This blog post explores the K10 data management platform by Kasten. This exercise was performed for a customer where I had to propose a Disaster Recovery (DR) strategy for Kubernetes clusters. The K10 platform functions as a way to perform backup/restore of Kubernetes applications and their volumes. This is specially useful in scenarios of disaster recovery and application migration as we will explore in the post below.
The objective of this post is to share the learnings of exploring backup and disaster recovery with the K10 platform and how you can implement it. One of the requirements by customer was to have a cross region active-passive setup of kubernetes clusters along with its data volumes replicating data from the source to the destination at a regular cadence. This is the first part of the series of evaluating platforms that provide a Backup and DR.

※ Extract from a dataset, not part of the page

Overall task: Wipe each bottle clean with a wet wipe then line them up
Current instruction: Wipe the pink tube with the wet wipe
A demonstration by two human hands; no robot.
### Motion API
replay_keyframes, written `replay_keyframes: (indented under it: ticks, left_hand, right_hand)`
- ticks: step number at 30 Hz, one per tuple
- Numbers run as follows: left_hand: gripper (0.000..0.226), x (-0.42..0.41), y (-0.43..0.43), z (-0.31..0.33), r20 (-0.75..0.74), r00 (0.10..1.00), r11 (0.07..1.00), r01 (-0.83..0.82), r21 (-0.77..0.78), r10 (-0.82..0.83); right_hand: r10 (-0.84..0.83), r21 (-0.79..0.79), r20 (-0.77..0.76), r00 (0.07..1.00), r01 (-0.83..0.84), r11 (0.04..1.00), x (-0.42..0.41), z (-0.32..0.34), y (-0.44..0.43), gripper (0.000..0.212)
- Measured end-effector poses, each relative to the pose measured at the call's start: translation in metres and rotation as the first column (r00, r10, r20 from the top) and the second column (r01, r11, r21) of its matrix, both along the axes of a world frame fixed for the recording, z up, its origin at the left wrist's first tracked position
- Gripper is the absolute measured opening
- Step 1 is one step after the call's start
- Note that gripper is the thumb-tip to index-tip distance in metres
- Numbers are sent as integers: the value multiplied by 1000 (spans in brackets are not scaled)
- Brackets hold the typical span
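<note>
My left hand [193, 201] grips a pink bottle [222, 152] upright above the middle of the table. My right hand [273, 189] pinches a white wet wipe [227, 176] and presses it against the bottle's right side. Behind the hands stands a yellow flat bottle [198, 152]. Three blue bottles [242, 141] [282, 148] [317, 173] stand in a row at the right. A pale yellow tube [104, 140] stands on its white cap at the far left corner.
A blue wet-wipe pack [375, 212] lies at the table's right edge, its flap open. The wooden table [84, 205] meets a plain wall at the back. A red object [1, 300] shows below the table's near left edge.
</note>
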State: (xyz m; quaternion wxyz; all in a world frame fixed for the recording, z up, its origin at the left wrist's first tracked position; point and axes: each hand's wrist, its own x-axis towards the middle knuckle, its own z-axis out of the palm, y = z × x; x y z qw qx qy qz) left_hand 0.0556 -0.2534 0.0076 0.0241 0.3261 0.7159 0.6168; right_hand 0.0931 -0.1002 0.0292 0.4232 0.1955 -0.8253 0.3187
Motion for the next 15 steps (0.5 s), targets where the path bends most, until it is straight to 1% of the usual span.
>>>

Some of the key evaluation criteria were:
Let’s explore the K10 platform and how it can help implement and simply disaster recovery on your Kubernetes clusters.
The K10 platform is completely Kubernetes native and gets installed on the Kubernetes cluster which needs to be backed up. The platform installs as a bunch of CRDs and controllers by a helm chart. It lives in its own namespace on the cluster and autodiscovers the installed applications within the cluster.
Applications An Application represent the collection of resources such as configmaps, secrets, services, and application workloads within a namespace which are autodiscovered by K10 . A policy can be associated to the application or to a subset of resources within the application for backup/restore.
Policies Policies allow defining the actions that need to be taken when the policy is executed. The action could be to perform a snapshot or to perform an import of a previously exported backup. The frequency at which the action should be performed, the retention period, the selection of resources to backup are all defined in the policy. The policy also refers to a Location profile
Profiles A Location profile is an objectstore which is used to store the backup metadata as well as the volume data.
K10 Disaster recovery The K10 Disaster recovery performs a backup of the K10 namespace and its metadata alongwith the restore points for all the applications to enable the recovery of the K10 platform itself in case of a disaster.
K10 Dashboard The K10 dashboard is a minimalistic UI application which allows administration or crdreation of all the above mentioned objects. It allows administrators to perform adhoc backups, change retention periods of these backups among many other things without needing access to the kubectl CLI.
Note: K10 allows creation of snapshots and backups or both while defining the Policy.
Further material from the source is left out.